I çapulcu sono i cittadini che si sono svegliati, quelli che non vogliono un capitalismo mascherato da Islam che imponga loro le cose. Non bisogna cercarli nei loro rifugi, ci camminano accanto, ogni giorno.

Stanno cercando di dare un senso profondo alla loro rivoluzione.

Quando  i poliziotti li cercano, sorrido quasi. Sono nascosti fra noi, perché siamo noi.

Noi che poco prima fuggivamo dal gas, e che torneremo a fuggire domani. Ma che leggiamo, ci informiamo, cerchiamo di usare le parole e non i muscoli, come loro, come i poliziotti.

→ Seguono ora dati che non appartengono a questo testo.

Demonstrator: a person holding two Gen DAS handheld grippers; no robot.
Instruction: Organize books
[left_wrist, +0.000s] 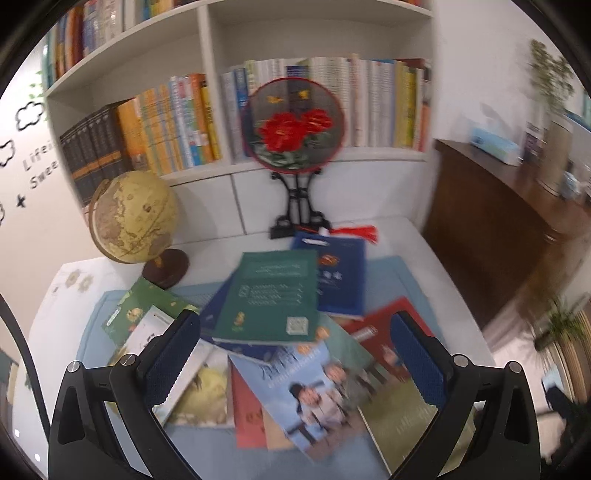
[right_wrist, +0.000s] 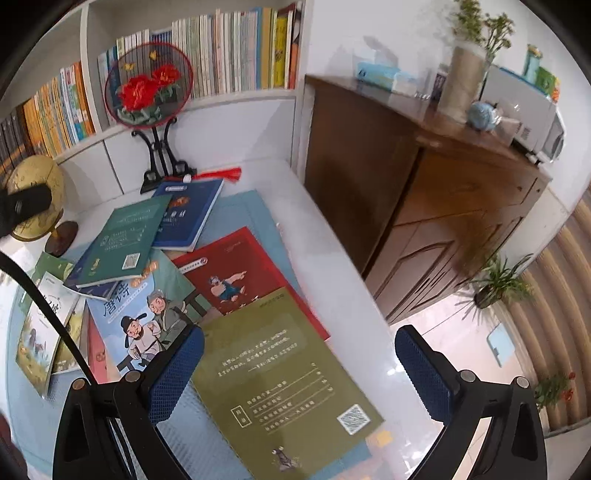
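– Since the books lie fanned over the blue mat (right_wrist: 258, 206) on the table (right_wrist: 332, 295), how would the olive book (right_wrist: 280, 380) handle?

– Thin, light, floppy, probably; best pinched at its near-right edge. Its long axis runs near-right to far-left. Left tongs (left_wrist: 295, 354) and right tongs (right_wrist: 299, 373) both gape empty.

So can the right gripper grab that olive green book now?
Probably yes. The right gripper is open right above the olive green book, which lies on top of the pile with nothing covering it.
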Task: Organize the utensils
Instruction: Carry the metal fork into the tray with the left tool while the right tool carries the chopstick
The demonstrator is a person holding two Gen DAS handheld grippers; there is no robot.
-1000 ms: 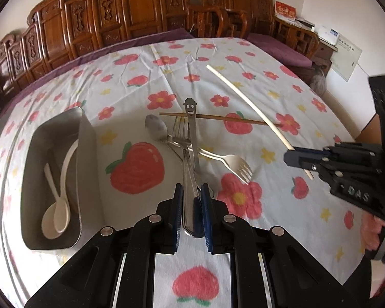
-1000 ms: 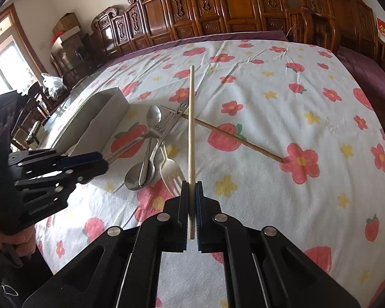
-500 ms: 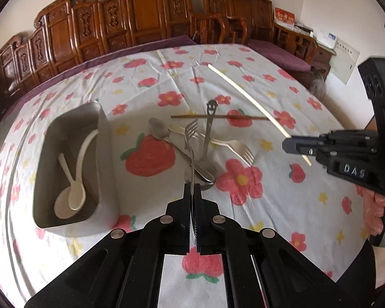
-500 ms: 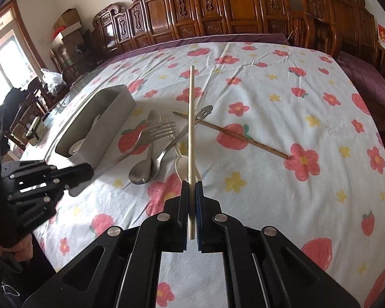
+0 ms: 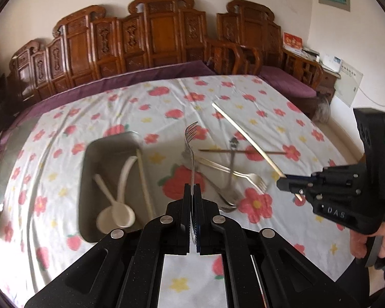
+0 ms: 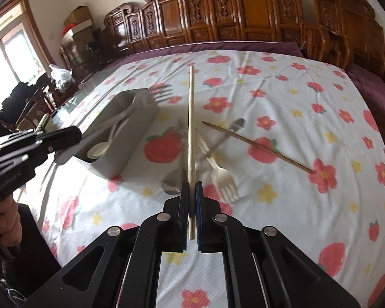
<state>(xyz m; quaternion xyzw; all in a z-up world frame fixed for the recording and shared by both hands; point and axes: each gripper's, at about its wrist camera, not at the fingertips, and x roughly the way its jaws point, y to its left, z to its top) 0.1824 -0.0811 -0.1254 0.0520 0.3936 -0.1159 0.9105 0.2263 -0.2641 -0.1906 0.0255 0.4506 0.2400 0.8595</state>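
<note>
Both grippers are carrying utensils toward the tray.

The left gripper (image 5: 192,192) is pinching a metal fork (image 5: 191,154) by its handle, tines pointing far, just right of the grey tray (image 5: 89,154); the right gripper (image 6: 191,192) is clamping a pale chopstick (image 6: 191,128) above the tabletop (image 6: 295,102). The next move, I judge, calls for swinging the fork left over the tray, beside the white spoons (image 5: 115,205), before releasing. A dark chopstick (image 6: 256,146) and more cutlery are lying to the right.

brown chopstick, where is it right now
The brown chopstick lies on the floral tablecloth, right of the metal tray, crossed over a smiley-handled spoon.
</note>
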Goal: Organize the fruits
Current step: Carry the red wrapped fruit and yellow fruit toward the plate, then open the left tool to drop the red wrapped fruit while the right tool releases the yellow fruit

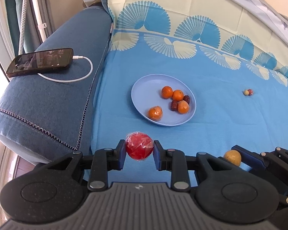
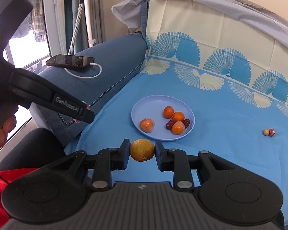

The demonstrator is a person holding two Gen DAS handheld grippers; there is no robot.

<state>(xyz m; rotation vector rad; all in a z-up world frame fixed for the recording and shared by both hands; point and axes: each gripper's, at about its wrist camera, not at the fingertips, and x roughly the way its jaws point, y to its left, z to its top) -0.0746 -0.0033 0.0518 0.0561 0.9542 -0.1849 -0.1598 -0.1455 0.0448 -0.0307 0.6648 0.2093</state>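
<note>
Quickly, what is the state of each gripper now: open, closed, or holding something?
Left gripper: closed on the round red fruit in clear plastic wrap.
Right gripper: closed on the round yellow-green fruit.

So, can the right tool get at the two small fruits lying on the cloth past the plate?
Probably not yet: the right tool is shut on a yellow fruit. The way to the two small fruits over the cloth looks free.

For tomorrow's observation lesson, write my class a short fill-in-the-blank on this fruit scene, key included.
1. The left tool grips a wrapped ____ fruit.
2. The right tool grips a ____ fruit.
3. The plate holds ____ orange fruits.
4. The phone lies on the sofa ____.

Answers: red; yellow; four; armrest
</note>
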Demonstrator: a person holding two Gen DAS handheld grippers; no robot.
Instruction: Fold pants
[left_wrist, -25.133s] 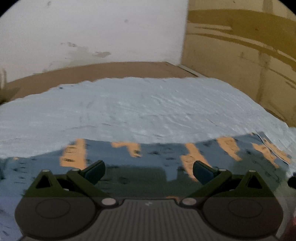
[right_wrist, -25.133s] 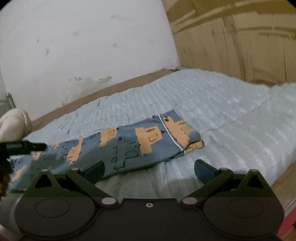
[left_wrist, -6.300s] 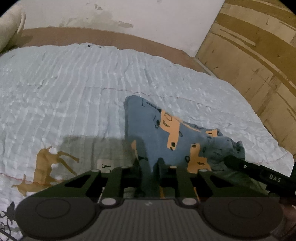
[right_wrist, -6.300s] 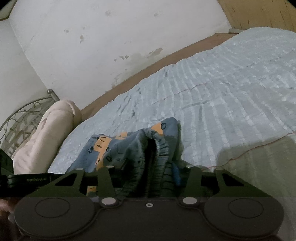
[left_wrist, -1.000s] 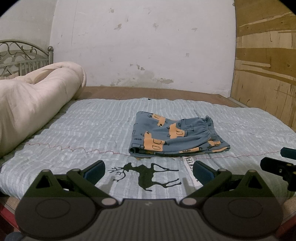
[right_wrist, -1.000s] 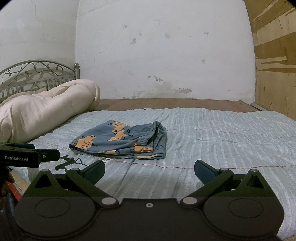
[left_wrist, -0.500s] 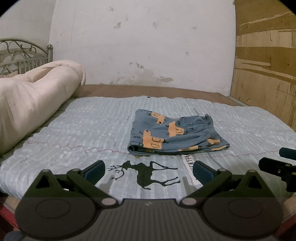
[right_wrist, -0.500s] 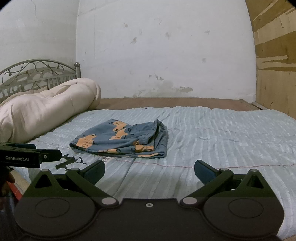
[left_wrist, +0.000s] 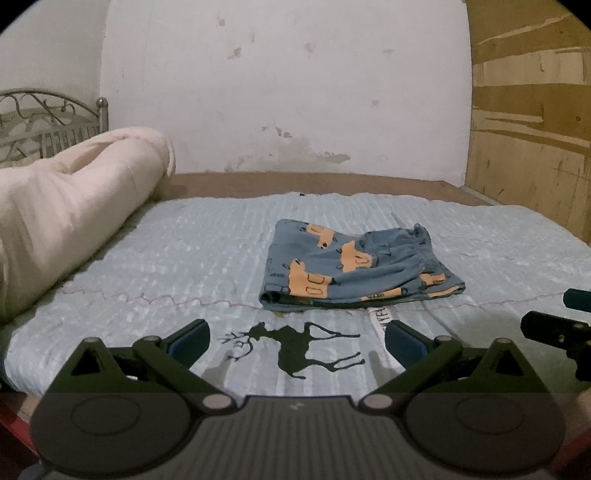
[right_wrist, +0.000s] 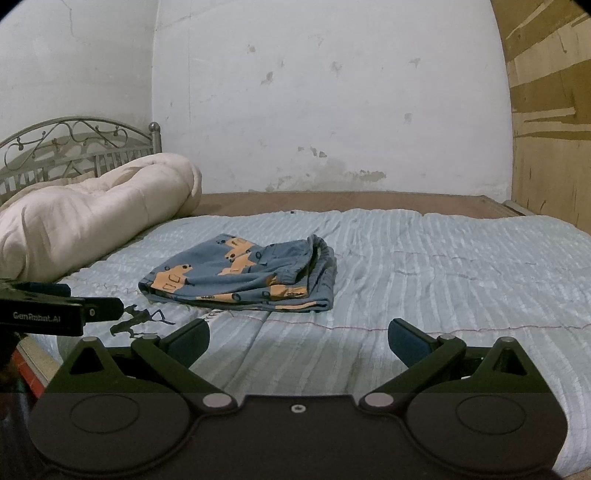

I çapulcu hanno un’anima diversa l’una dall’altra e nelle loro differenze riconoscono la bellezza della diversità.

I çapulcu sognano un domani migliore. Un domani in cui si sia libertà di parola, in cui la stampa possa scrivere quello che vuole, in cui i gay possano camminare accanto ai religiosi senza sentirsi emarginati, in cui non ci siano imposizioni ma decisioni corali, in cui la polizia torni a fare il suo lavoro senza massacrare, arrestare innocenti, lanciare gas su mezza città solo perché qualcuno la pensa diversamente

Li ho visti, i çapulcu. E mi sono sentita una di loro.